*About this exercise:* The lines to reproduce run from the first one below to the line containing "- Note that", both included. Reproduce them exactly and nothing else.

*Supplied data:*

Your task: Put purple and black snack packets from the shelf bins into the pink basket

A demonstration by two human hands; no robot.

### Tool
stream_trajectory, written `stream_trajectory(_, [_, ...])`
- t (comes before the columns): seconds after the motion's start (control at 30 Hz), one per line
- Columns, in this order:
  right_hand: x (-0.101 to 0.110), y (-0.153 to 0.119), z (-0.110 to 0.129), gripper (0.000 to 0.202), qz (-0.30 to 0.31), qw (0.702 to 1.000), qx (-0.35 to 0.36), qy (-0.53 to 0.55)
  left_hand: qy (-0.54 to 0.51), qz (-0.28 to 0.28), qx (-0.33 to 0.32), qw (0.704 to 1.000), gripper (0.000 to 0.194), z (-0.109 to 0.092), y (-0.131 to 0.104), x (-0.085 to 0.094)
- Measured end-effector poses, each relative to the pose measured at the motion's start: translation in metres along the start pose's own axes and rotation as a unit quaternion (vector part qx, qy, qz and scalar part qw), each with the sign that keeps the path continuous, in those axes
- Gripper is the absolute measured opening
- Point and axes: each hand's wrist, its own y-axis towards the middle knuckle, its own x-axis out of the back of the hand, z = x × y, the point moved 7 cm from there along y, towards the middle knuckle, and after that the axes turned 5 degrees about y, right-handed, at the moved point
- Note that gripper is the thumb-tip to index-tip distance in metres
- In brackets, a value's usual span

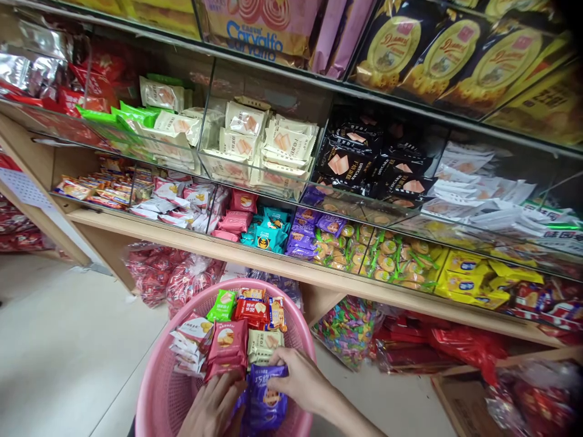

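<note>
A pink plastic basket [148,370] holds sorted piles of small wrapped snacks. With its thumb and fingers, my right hand [300,382] grips the upper part of a purple snack packet [268,403] at the basket's near side. My left hand [214,403] is curled beside it, its fingers against another purple packet that is mostly hidden. Just beyond the left fingers lie dark red packets [228,343]. White packets [191,346] are to their left and a cream packet [265,346] to their right. Green [221,305], red [252,311] and orange-blue [276,312] packets lie at the far side.
A shelf unit with clear dividers spans the view. Its lower row has teal packets [268,230], purple packets [303,230] and yellow packets [471,279]. Below the wooden edge [255,260] lie bags of candy [348,328] and a cardboard box [469,400] on the tiled floor [104,346].
</note>
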Motion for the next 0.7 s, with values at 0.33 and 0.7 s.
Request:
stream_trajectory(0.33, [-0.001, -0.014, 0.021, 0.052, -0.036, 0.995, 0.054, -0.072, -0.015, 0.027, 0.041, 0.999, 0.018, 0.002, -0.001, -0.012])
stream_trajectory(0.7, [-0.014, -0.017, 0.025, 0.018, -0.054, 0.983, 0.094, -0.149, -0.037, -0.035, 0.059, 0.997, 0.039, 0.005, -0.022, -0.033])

*Exercise response:*
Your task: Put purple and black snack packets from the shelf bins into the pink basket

A demonstration by two human hands; no robot.

### Tool
stream_trajectory, written `stream_trajectory(_, [_, ...])`
- t (comes before the columns): seconds after the motion's start (control at 30 Hz), one per line
- Columns, in this order:
  right_hand: x (-0.101 to 0.110), y (-0.153 to 0.119), z (-0.110 to 0.129), gripper (0.000 to 0.202), qz (-0.30 to 0.31), qw (0.702 to 1.000), qx (-0.35 to 0.36), qy (-0.53 to 0.55)
  left_hand: qy (-0.54 to 0.51), qz (-0.28 to 0.28), qx (-0.33 to 0.32), qw (0.704 to 1.000), gripper (0.000 to 0.194), z (-0.109 to 0.092), y (-0.131 to 0.104), x (-0.085 to 0.094)
- Measured end-effector poses, each relative to the pose measured at the motion's start: translation in metres along the start pose's own axes and rotation as a unit quaternion (vector part qx, qy, qz and scalar part qw), each with the sign that keeps the path continuous, in those axes
- Gripper is the absolute measured opening
- Point and axes: each hand's wrist, its own y-axis towards the middle knuckle, its own x-axis out of the back of the hand, z = x × y, the point moved 7 cm from there along y, towards the middle knuckle, and after that the axes turned 5 degrees about y, right-handed, at the moved point
- Note that gripper is the thumb-tip to index-tip distance in metres

No more work remains in this exercise.